Boston puts open-data quality first
- By Stephanie Kanowitz
- Mar 20, 2017
Boston’s new cloud-hosted open-data website, Analyze Boston, focuses on making data usable and accessible, not just available. That’s why officials didn’t simply move all their datasets from the previous portal to the new one.
“We want to make the site into a place where people can go to get information and knowledge, not just data,” said Andrew Therriault, Boston’s chief data officer.
To figure out what data to release, the city formed a Content Advisory Group consisting of internal and external stakeholders to the city to “really help us dig us through what is a good dataset and what should be made public,” said Howard Lim, Boston’s open data product manager. For Boston, a high-quality dataset has two requirements, he said. One is “making a connection between the data publisher and the data consumer by providing metadata, and two, high-quality also means datasets are up-to-date and readily accessible and really convey the time frame for when a dataset is relevant.”
To that end, when Analyze Boston was released March 1 in beta form, it had 117 datasets – fewer than the previous portal. But that’s misleading, Therriault said, because to prepare the data from the old site for the new one, his team combined multiple datasets based on the same topic but from different time periods into a single dataset. For example, employee earnings reports used to be in separate datasets for each year. Now they’re separate files in the same dataset.
Powered by CKAN-based OpenGov’s Open Data platform and hosted in the cloud, Analyze Boston also improves on users’ ability to create applications based on the data. Although the previous portal had application programming interface access, users didn’t find it responsive enough to use, Therriault said. The fact that the data sometimes was inconsistent in terms of timeliness and completeness also discouraged use, he added.
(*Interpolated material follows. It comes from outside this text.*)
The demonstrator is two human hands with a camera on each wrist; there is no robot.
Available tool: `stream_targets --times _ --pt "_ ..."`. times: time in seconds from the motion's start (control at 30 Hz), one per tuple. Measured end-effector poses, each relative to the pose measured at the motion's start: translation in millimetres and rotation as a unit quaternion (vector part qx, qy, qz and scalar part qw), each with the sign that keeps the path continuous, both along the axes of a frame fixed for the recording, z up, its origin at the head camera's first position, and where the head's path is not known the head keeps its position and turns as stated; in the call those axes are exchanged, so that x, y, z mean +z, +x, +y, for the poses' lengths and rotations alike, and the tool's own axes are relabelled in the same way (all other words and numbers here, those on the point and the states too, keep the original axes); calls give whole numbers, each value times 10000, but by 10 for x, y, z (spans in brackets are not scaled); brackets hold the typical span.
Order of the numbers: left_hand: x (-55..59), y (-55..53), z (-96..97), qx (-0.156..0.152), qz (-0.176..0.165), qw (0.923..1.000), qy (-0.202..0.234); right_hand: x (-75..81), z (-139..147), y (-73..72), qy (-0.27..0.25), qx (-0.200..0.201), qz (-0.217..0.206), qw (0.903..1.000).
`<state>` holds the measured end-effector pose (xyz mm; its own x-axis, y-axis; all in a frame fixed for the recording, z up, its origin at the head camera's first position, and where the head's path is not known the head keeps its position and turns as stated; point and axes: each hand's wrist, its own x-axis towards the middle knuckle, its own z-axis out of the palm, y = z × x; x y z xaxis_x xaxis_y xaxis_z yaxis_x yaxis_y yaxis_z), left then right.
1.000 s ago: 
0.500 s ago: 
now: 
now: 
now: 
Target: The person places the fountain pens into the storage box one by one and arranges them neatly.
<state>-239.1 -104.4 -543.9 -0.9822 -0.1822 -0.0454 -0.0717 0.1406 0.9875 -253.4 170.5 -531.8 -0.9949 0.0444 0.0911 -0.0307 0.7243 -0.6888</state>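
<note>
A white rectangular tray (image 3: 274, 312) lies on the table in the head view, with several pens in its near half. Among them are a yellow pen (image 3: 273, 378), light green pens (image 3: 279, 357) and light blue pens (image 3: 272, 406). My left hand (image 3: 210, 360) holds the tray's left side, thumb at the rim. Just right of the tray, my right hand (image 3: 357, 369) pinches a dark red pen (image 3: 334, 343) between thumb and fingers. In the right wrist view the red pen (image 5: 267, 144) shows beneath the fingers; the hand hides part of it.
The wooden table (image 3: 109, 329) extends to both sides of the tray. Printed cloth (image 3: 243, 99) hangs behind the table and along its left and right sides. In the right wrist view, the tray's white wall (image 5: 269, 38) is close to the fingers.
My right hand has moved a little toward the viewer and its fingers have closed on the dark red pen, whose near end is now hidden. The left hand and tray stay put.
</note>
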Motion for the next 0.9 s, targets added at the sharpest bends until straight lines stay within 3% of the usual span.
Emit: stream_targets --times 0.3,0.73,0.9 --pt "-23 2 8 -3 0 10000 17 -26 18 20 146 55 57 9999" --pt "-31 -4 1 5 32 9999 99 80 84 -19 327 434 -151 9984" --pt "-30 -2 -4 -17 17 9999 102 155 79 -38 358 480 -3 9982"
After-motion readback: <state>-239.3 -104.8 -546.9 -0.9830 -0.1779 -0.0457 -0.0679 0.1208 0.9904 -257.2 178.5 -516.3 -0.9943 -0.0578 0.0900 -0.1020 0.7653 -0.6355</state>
Now, he said, “we are really investing in making sure that the data we’re publishing there has a long-term plan to be sustained and in a consistent fashion, where people can know that it’s going to be available and be up-to-date when they need it.”
Therriault sees two main audiences for the open data portal: external users and Boston government users. For example, the new website showcases how users are interacting with the data -- information that's tailored to the in-government audience. There’s a budget application that shows how operating and capital budgets are allocated across city departments and a map of capital projects planned for the fiscal year. There’s also the BuildBPS Dashboard, housed on a web-based platform and providing analysis tools and data visualizations for school buildings.
Analyze Boston will officially launch this spring, and there’s a roadmap in place for the datasets that will be released in the next six months.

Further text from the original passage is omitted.